Michalak’s approach has garnered a lot of repeat business, as well.

“Jim and Plaza Advisors have good relationships with both buyers and sellers, which often can work as a bridge in a transaction,” says Frank Meyrath, a director at Atlanta-based RCG Ventures LLC, which tapped Plaza Advisors to sell the 134,707-square-foot Naples Town Center and the 73,250-square-foot Walden Woods center in Plant City last year.

“Every transaction has risk, but with Jim often knowing the buyer or the seller personally, it helps to facilitate a successful conclusion, which is what you want, naturally.”

COURTESY PHOTO — Plaza Advisors sold the 90.328-square-foot Temple Terrace Plaza in June 2019.

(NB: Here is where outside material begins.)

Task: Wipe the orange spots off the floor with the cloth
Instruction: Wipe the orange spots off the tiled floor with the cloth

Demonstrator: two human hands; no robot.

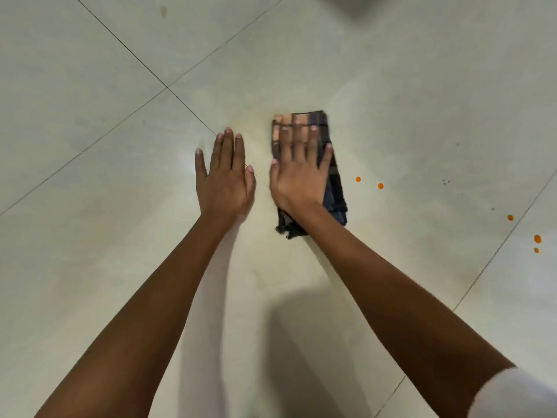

Michalak says his sense of personal integrity is another difference between him and others.

“You’ve got to do the right thing for the client, first and foremost,” he says. “I have conversations all the time with brokers who, right up front, will ask me, ‘how much commission will we make?’ and that’s not the right focus.

“Ethics is a big thing, and a lot of people don’t seem to have any nowadays. I tell other brokers ‘don’t be greedy,’” he adds. “My feeling is, even if I don’t land a listing, if I do the right thing that client will remember me.”

Wild agrees.

“Jim’s a very straightforward guy,” he says. “I’ve known him for 15 years. With him, all the cards are on the table. There’s never a feeling that you’re being led astray. Ethically and morally, there’s no better.”

And while retail in general is increasingly being disrupted by online shopping, Michalak believes the Tampa Bay’s region’s growth will offset most Internet-related issues.

“Retail is, and always has been, the most dynamic real estate sector,” he says. “Florida has all kinds of growth dynamics, and the Tampa area is receiving a lot more recognition now from investors. There’s much more demand than supply.

“The overall future of retail? There’s a lot to figure out yet.”

For his part, Michalak plans to maintain the focus and commitment that’s contributed to his past success.

“I’m not the sharpest tool in the shed, but I’m diligent and honest and I work hard,” he says. “I have a lot of faith, and I’ve been very blessed.”